I grew up on a northwest Iowa farm in a township where my ancestors had farmed since 1878. There is much that I love about my heritage (especially the memories of my grandfather who farmed with horses and my grandmother and other neighborhood women who gardened). There is much that I regret that has been part of the march to modern day, status quo agriculture with lots of influence from the corporate world and government.
I graduated from Iowa State in 1967 and started my career teaching physical education then shifted to communications, including photography and video projects. I lived in Minnesota, Wisconsin, North Dakota, then northern California prior to returning to my home state in 1993. I lived for 13 years in an apartment in Gilbert just north of Ames. I had a deck garden there, prior to finding my current place in Ames that I like to call an urban farm. I have four cats and five laying hens, own no television nor car, and get around town mainly on bicycle.
For many decades, I felt like an exile from agriculture even though I inherited farm land. In the 1990s, I took more interest in and control of my land. I am proud that I have put Conservation Reserve Program filter strips along drainage ditches on my property, using a diverse mix of prairie seed, and that one of my tenants is transitioning a third of my land to organic practices. I am concerned about agricultural issues in general and have a passion for promoting locally-grown food.
Friends do have plots in my food growing space, but it does not qualify to be called a community garden. That said, I have a vision for a future when plenty of food is grown within the Ames city limits. And maybe what I have going here is a start in that direction.
Some colleagues and I have started sharing thoughts about how to have an urban, backyard-farming CSA with several Ames homeowners and others (perhaps even the city) contracting collectively with a farmer or a farming group to grow food on our property for either a non-profit or retail enterprise. Lots to think about, including Will Allen’s “Growing Power” efforts in Milwaukee. He has a wonderful book about his life and urban food projects titled The Good Food Revolution and a web site. Plus there is an introductory video on YouTube.
I am also inspired by the work ISU student, Jason Grimm, did on analyzing Ames and its potential for urban food production.

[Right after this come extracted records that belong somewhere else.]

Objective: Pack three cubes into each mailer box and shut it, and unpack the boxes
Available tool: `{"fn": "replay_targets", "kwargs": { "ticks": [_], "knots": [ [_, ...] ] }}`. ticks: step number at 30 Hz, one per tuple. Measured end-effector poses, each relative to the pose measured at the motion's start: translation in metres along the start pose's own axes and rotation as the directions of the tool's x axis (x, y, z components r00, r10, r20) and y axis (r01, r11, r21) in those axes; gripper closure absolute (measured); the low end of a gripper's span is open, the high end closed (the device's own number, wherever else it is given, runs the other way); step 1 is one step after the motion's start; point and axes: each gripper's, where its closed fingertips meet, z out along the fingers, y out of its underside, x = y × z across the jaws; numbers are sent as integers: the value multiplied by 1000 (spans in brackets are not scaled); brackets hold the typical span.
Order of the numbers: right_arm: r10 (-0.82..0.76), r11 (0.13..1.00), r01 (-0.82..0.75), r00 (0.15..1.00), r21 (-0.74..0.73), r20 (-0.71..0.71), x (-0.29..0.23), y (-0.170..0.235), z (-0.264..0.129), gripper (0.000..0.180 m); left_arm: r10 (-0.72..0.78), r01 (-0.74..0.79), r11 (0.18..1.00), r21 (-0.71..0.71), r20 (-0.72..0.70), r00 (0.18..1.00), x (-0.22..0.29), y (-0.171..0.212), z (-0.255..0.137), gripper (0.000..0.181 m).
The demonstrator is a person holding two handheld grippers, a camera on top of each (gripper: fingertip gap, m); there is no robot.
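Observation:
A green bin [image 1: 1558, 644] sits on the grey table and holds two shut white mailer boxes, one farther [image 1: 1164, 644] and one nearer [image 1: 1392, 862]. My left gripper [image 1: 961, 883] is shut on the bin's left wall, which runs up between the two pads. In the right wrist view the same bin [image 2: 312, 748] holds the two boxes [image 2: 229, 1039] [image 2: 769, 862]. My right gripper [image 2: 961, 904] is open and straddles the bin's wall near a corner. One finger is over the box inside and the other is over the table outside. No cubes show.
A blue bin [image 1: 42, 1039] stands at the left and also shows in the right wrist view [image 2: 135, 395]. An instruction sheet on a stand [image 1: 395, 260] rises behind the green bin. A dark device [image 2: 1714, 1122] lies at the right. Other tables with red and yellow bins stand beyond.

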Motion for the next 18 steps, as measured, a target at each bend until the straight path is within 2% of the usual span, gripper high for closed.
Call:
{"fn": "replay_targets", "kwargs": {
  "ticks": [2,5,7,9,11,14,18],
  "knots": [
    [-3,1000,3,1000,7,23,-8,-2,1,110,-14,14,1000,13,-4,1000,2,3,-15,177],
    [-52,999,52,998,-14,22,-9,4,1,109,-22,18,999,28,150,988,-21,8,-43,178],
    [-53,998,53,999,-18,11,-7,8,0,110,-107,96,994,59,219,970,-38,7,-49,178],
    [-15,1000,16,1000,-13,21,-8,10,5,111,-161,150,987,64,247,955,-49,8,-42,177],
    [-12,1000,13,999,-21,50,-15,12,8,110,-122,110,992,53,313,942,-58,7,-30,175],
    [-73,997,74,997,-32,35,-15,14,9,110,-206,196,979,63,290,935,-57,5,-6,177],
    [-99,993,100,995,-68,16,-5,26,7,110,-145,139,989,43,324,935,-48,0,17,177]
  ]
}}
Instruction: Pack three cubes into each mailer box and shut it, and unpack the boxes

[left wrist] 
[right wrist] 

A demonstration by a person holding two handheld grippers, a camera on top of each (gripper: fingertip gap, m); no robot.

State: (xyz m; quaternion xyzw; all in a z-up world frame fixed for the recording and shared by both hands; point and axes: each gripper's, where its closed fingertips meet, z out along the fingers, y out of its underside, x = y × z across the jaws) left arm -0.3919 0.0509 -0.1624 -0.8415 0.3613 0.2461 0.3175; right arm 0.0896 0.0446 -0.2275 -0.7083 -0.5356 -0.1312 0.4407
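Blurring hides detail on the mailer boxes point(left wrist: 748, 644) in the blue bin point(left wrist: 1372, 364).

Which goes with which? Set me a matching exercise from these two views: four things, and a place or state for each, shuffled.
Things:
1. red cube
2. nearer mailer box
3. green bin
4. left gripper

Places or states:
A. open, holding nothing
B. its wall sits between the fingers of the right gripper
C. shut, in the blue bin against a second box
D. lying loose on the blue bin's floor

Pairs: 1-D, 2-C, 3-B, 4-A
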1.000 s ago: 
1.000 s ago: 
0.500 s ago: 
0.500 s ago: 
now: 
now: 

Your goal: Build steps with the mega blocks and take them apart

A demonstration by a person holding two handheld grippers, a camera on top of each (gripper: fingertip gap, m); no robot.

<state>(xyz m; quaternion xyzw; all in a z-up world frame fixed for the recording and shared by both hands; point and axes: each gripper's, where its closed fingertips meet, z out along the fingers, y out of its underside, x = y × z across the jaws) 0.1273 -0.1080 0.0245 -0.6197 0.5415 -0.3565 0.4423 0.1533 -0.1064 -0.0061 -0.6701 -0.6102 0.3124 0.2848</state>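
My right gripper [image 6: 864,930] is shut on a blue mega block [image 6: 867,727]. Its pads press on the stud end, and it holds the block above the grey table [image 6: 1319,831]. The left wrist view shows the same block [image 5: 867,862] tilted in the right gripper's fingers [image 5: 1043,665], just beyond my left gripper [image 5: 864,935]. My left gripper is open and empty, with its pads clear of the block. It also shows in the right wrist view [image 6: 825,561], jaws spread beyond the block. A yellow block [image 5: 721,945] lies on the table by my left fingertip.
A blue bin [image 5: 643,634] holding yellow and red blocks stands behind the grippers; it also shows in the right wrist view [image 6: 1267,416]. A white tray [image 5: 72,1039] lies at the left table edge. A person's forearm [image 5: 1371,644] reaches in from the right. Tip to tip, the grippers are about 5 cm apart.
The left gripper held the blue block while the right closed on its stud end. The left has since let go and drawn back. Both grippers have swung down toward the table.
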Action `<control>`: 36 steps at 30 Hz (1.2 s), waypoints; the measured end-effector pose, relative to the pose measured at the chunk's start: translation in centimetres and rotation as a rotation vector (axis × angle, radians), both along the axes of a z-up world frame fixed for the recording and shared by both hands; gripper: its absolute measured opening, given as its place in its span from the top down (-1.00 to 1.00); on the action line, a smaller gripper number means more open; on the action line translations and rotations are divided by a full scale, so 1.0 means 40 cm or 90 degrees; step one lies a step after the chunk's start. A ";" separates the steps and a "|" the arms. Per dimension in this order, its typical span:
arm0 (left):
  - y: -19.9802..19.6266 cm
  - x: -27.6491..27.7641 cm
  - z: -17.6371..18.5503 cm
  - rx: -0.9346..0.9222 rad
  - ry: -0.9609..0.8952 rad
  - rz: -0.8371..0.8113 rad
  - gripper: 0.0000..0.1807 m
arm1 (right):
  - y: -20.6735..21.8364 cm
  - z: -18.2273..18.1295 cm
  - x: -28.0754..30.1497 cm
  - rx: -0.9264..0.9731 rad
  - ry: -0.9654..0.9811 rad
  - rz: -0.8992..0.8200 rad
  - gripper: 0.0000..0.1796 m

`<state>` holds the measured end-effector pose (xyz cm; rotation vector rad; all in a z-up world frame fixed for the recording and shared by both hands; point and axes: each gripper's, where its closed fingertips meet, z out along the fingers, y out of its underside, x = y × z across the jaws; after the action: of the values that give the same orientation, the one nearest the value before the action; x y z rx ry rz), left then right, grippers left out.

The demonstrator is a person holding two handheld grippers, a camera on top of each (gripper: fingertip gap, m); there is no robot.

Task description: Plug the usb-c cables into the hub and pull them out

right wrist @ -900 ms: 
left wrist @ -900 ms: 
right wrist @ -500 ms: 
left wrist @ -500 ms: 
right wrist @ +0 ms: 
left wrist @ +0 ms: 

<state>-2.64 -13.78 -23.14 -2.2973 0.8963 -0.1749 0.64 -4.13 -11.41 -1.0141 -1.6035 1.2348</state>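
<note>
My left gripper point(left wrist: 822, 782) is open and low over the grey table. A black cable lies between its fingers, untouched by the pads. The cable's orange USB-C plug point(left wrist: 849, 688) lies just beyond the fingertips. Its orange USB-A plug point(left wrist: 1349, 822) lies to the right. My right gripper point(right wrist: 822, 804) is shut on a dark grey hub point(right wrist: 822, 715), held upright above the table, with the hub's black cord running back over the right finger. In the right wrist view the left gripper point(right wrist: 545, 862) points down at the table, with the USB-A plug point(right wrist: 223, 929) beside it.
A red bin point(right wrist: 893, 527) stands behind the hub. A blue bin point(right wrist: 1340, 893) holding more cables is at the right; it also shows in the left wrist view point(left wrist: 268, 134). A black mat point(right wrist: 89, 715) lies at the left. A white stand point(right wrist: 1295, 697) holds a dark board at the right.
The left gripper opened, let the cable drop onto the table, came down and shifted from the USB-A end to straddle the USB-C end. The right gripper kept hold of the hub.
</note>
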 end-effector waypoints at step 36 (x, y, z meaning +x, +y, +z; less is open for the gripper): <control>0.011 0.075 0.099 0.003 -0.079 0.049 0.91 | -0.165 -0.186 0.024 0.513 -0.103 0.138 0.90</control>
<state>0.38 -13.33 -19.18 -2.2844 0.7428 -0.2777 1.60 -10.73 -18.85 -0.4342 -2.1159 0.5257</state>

To learn more about Jason, go to:
I am eager to post more entries and, later today, will probably post some photos from my garden from this time a year ago when spring was bursting forth. And you may see future posts of my chickens and cats. But for the most part, I hope to get around to community gardening projects in Ames with camera and camcorder and post images of what is happening with other growers along with some of their perspectives. And maybe I can obtain some of Jason’s material to post here.